When I first experienced dry eye disease (DED) during menopause, I could not find an eye doctor who would pay attention to my complaint or a treatment better than common eye drops. I knew that, as the baby boomer generation aged, the demand for a solution would grow. This led to my researching, developing, and patenting the first oral supplement for DED.
The road to educating eye care providers and the public regarding the value of vitamins and nutrients for ocular function has been long and uphill. However, most big changes come about due to economic pressure, and there are multiple financial angles to this story. First, with the aging population, Wall Street is enthusiastically supporting companies that provide solutions for the discomforts of aging. Second, the rising cost of health care is motivating consumers to embrace nutrition, make lifestyle changes, and search for ways to age more gracefully.

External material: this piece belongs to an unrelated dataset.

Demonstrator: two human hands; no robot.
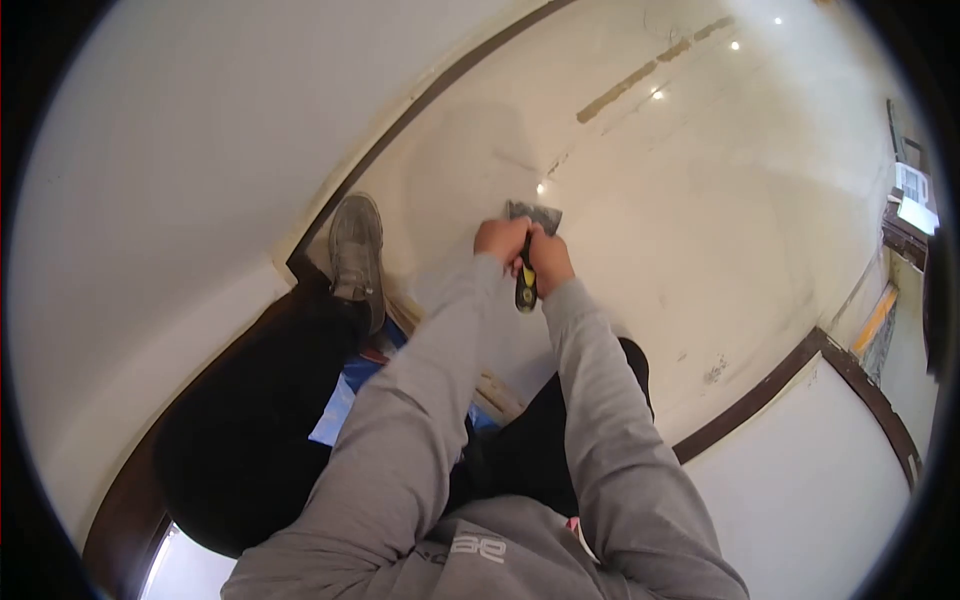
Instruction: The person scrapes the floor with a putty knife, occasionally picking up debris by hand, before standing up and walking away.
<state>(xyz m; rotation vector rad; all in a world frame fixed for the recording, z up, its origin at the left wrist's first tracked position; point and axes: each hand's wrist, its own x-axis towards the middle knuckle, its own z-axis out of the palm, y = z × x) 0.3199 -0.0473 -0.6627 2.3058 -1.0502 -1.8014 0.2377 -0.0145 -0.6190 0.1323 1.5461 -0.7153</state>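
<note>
A scraper [526,292] with a black and yellow handle and a wide grey blade is held in front of me, its blade at the pale floor [660,250]. Wrapped round the handle from the right is my right hand [552,262]. My left hand [500,240] closes on the scraper from the left, near where blade and handle meet. Both hands touch each other, so some fingers are hidden. Faint dark marks show on the floor just beyond the blade.
My shoe [356,245] stands left of my hands, beside the dark baseboard [400,125]. A brown strip [630,90] marks the floor farther off. Blue plastic [335,408] lies beneath me. A yellow-orange bar [876,318] and white items [915,200] are at the right.
</note>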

While the Age-Related Eye Disease Study (AREDS) is perhaps the best known study of ocular nutrition, there is a vast amount of high-quality research that provides excellent direction on how we can protect our eyesight, which most people list as their most valued sensory asset.
WHAT WE KNOW
Not long ago, the only thing we knew about lutein and zeaxanthin was that they are the primary carotenoids in the macula, and few eye care professionals assigned them much importance. Research has since taught us that lutein makes up the outer edge of the macula, with meso-zeaxanthin next and zeaxanthin in the center of the macula. These three xanthophylls compose the macular pigment.1 A healthy macular pigment absorbs blue light, protects the underlying photoreceptor cells, and is inversely associated with the incidence of age-related macular degeneration (AMD).
The Veterans Lutein Antioxidant Supplementation Trial (LAST) was a double-masked, placebo-controlled, randomized trial assessing lutein and antioxidant supplementation as an intervention for atrophic AMD.2 In that study, 90 patients with atrophic AMD received either 10 mg of lutein; 10 mg of a broad-spectrum supplementation of vitamins, minerals, and antioxidants; or a maltodextrin placebo.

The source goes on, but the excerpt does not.